ABOUT THIS EXERCISE:
Without any pictures, retype exactly the lines that begin at the one holding "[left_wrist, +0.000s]" and end at the last line of the data below.

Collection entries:
******

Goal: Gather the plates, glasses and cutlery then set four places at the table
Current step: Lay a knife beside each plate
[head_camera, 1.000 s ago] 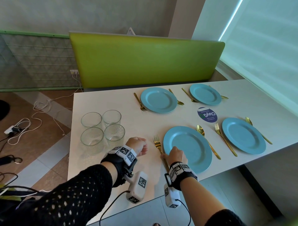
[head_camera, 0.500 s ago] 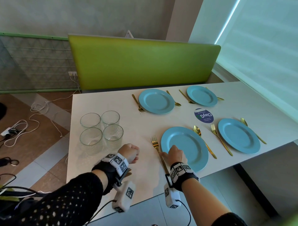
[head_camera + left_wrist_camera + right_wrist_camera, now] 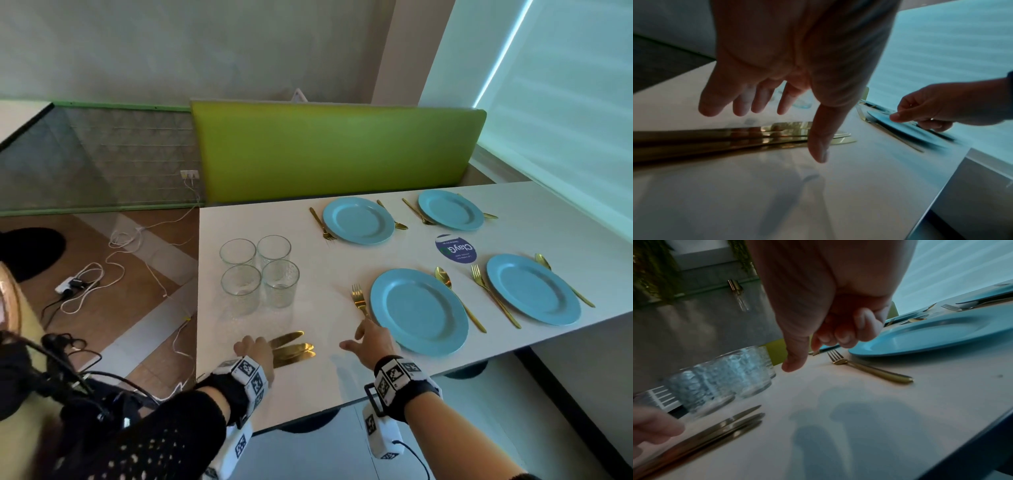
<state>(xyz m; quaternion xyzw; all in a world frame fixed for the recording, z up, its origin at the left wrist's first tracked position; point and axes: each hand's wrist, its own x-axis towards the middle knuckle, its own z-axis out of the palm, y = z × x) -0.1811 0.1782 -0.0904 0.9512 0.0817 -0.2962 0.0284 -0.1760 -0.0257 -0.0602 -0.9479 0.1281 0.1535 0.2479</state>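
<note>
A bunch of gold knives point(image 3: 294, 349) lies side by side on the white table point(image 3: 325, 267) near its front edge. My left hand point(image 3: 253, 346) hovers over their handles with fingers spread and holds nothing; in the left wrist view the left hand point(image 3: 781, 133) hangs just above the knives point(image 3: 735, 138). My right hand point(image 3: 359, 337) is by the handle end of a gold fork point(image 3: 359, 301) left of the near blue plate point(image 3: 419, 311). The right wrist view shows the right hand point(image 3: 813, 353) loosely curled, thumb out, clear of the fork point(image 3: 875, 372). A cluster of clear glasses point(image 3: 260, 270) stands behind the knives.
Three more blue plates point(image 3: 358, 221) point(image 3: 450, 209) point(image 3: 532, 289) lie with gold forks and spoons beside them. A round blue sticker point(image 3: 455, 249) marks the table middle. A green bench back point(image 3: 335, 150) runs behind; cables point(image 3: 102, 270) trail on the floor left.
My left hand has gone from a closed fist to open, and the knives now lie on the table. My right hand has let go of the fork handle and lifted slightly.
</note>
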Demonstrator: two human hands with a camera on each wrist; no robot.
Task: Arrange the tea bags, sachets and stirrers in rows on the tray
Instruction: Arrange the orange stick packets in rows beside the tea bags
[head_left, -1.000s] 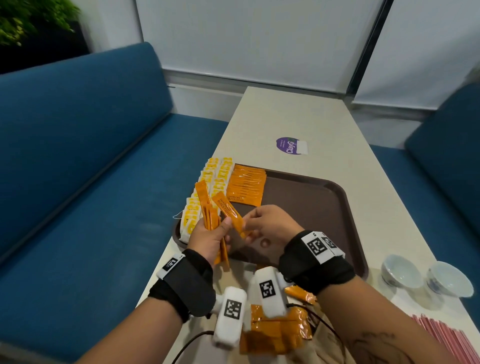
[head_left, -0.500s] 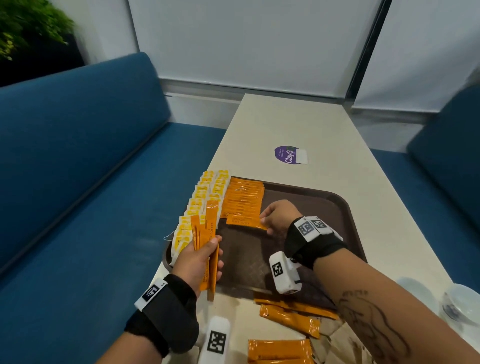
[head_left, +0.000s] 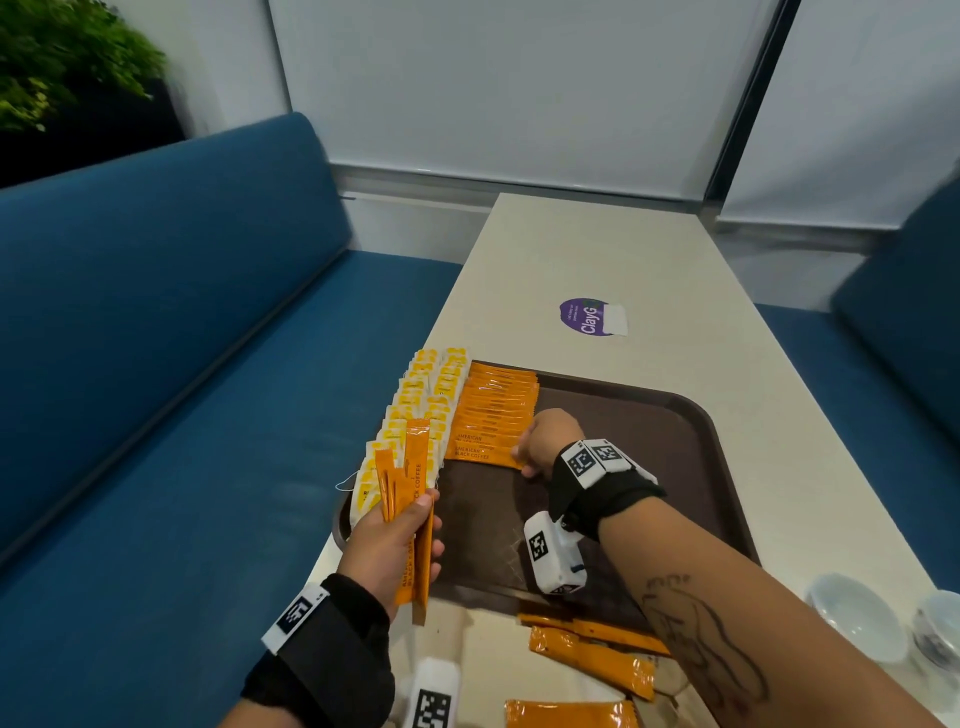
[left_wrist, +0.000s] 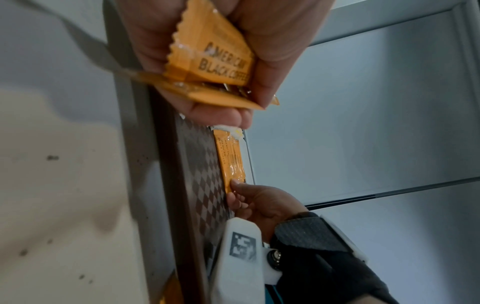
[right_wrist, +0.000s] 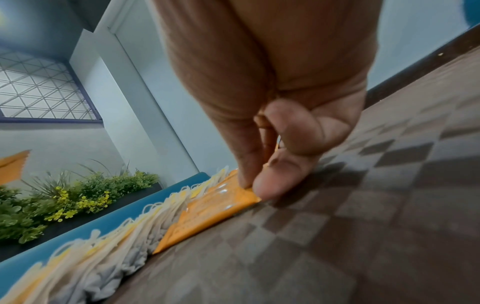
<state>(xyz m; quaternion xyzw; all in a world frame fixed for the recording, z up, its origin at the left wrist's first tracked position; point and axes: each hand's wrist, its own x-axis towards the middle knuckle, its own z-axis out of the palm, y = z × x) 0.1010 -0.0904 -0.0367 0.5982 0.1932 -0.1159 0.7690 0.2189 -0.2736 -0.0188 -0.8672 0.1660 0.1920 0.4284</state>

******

EXERCISE ANSWER:
[left_wrist, +0.000s] 
[right_wrist, +0.000s] 
<state>(xyz m; quaternion xyzw; all in a world frame fixed for the recording, z up, its origin at the left wrist's first tracked position; point and axes: each hand's wrist, its own x-axis towards the middle knuckle, its own z-axis out of the palm, y = z × x) 0.1010 -0.0904 -0.0367 0.5982 0.1932 -0.1159 0.7690 0.2189 -0.2736 -0.0188 -0.8672 0.1660 0.1920 0.4284</state>

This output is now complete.